Napkin

Hello, ambiguous American Consumer!  Have you heard of the new product that’s all the rage in all forty-nine states?  You’ll discover a world of innovation when you use– Napkins!  A sickening degenerate slob such as yourself, who only pulls their gelatinous form away from the television long enough to fill themselves with more breaded and fried cheese, may not be hip to this apparently entirely new and hitherto undiscovered miracle of modern man!  Actually, millions of Americans every day are enjoying the benefits of Napkins!  In fact, it’s surprisingly hard to believe that you yourself, even by accident, have not already run into one of these items to clear some of the sludge off of that grease and meat that you call a face!  It’s quite simple actually, if you pay very close attention, you’ll see that even the most moronic of God’s creatures can grasp the intricacies and nuances of… the Napkin.  Just apply it to your pudgy revolting mouth, even for a moment, and some of that crust that was so incorporated into your physiology that you couldn’t have known it wasn’t supposed to be there, is gone!  If you call now, we’ll throw in another marvel of science that has clearly never graced your cabinet– a little thing called– deoderant.  Yes, ambiguous American Consumer, though a logician would tell you that there is no scientific correlation between your overpowering untended stench and frustrated virginity, we here at the Dawkins/Napkin institute for Advanced Thought and Higher Learning have surmised that in 78% of all cases, a stink such as yours would never get you laid, in fact, quite the opposite.

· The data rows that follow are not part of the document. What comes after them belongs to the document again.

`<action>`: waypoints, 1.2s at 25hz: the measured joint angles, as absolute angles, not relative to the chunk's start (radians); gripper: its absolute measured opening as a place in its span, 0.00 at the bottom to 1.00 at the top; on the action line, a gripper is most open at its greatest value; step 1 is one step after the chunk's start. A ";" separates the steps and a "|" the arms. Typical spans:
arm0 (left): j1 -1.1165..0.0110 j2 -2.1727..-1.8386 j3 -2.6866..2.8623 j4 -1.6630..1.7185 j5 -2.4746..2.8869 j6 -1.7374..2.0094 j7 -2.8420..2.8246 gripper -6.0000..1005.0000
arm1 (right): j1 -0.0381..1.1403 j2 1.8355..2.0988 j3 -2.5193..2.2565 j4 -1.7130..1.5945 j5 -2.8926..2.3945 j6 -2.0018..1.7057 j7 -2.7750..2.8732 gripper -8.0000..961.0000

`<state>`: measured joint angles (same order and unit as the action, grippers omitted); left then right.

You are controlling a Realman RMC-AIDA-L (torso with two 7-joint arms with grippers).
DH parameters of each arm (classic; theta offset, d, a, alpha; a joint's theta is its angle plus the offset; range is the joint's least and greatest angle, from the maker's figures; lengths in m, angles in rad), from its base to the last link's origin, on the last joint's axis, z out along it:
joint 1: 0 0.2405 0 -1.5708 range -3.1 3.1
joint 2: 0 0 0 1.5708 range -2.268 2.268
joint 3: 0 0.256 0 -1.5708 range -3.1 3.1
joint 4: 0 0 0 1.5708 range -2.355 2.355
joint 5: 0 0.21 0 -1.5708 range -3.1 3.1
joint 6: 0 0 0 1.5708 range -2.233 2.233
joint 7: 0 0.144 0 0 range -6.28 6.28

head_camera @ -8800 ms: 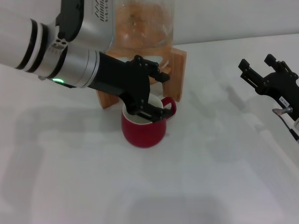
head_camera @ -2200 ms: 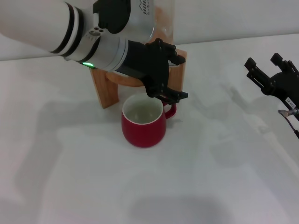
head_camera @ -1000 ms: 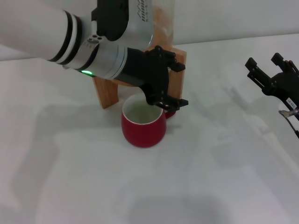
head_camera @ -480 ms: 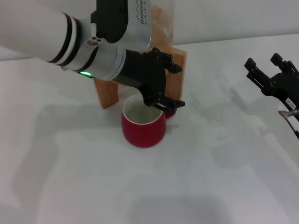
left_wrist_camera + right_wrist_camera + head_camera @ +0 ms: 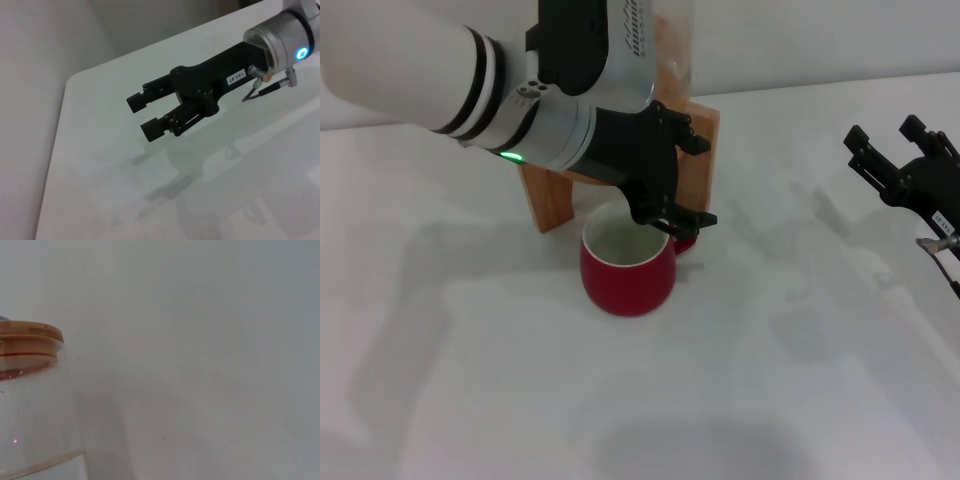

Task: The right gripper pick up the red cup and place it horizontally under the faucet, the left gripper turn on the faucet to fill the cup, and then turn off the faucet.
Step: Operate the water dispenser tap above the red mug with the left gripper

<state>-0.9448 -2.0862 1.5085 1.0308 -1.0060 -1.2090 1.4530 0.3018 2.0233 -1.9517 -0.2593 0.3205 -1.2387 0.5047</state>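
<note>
White tabletop (image 5: 740, 400) fills the head view and runs back to a pale wall, with soft grey shadows of the arms across it. Largest on it is a glass dispenser jar (image 5: 672, 45) holding an orange-tinted fill, standing on a wooden stand (image 5: 548, 198) at the back; the right wrist view shows the same jar (image 5: 35, 405) with its wooden lid (image 5: 30, 335) against the wall. Over the stand reaches the left arm, white with black rings and a green light, and the left gripper (image 5: 678, 180) hangs in front of the stand just above the far rim of the red cup (image 5: 626, 270), its black fingers parted and closed on nothing that can be made out. Whatever tap sits there is hidden behind this claw. Upright on the table just before the stand, the red cup has its white inside showing and its small handle turned toward the right, partly behind a lower finger. Well apart at the right edge, the right gripper (image 5: 890, 150) hovers above the table with fingers spread and empty; the left wrist view shows it (image 5: 147, 115) likewise, a blue light on its wrist.
</note>
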 joint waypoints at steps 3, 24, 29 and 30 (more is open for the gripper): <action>-0.948 -2.086 1.512 1.031 -1.006 -1.202 1.453 0.81 | 0.302 2.023 -1.953 -0.259 0.321 -1.239 0.505 0.89; -0.956 -2.085 1.514 1.029 -0.995 -1.182 1.448 0.81 | 0.302 2.023 -1.953 -0.258 0.321 -1.243 0.505 0.89; -0.957 -2.085 1.514 1.029 -0.988 -1.174 1.448 0.81 | 0.302 2.023 -1.953 -0.258 0.321 -1.243 0.505 0.89; -0.957 -2.085 1.514 1.029 -0.984 -1.172 1.447 0.81 | 0.302 2.023 -1.953 -0.258 0.321 -1.243 0.505 0.89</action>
<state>-0.9569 -2.0846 1.5140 1.0292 -0.9843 -1.1716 1.4473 0.3022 2.0233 -1.9527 -0.2577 0.3206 -1.2426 0.5047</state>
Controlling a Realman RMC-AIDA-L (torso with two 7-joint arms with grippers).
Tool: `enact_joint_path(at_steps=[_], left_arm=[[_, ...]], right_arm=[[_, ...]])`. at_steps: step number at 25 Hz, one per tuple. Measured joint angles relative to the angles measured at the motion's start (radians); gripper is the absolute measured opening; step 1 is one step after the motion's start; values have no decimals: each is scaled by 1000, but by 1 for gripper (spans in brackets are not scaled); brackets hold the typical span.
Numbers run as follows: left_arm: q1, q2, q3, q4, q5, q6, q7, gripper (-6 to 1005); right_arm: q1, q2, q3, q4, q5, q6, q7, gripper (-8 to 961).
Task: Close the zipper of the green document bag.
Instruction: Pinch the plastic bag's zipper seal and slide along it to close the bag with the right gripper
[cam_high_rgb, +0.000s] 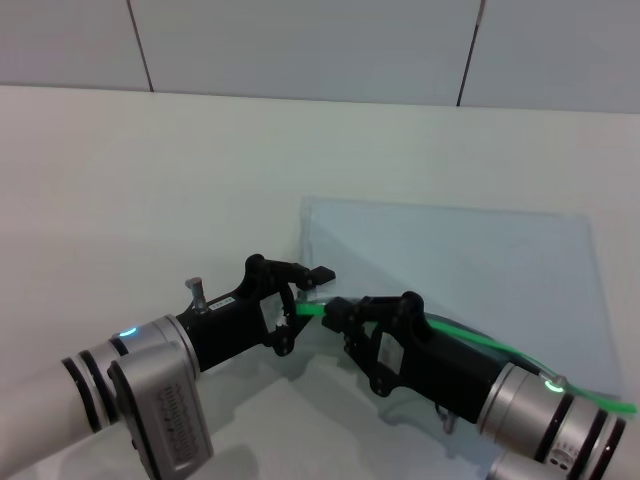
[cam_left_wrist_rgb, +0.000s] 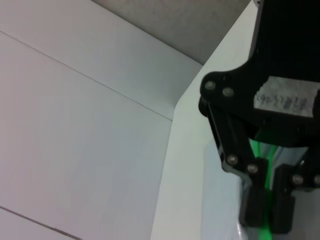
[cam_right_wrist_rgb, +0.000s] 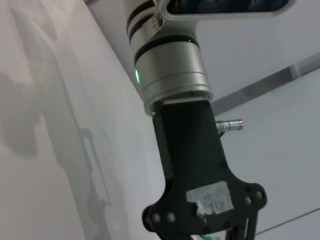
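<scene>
We see the zipper (cam_high_rgb: 470, 335) as a thin bright green strip along the near long edge of the bag (cam_high_rgb: 460, 260), running from the bag's near left corner off toward the table's near right corner, where it lifts and bows a little above the pouch. The bag lies flat on the white table (cam_high_rgb: 150, 180), right of the middle and closer to the near edge. Both grippers meet at the strip's left end. The left gripper (cam_high_rgb: 305, 290) reaches in from the near left, and the green end sits between its fingers (cam_left_wrist_rgb: 260, 207), which look pinched on it. The right gripper (cam_high_rgb: 335, 315) comes in from the near right, just beside the left one, over the same stretch of strip; we cannot tell whether it is clamped.
</scene>
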Motion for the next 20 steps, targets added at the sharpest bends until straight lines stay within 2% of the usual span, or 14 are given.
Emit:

To look at you, you  clearly must have assumed that everyone else smelled the way you do, when in fact, they don’t, it’s just you, a bath wouldn’t kill you either, though some might argue that holy water would.  Science has found that the only part of your body that God intended to smell like your asshole, is indeed, your asshole, and that your musk of sweat, barbeque sauce and spent semen vaguely masked with cheap Axe effect is not, in fact, a mating ritual aphrodisiac to the opposite sex.  And speaking of the opposite sex– Ladies, when’s the last time that you– washed out your dank-ass vagina!?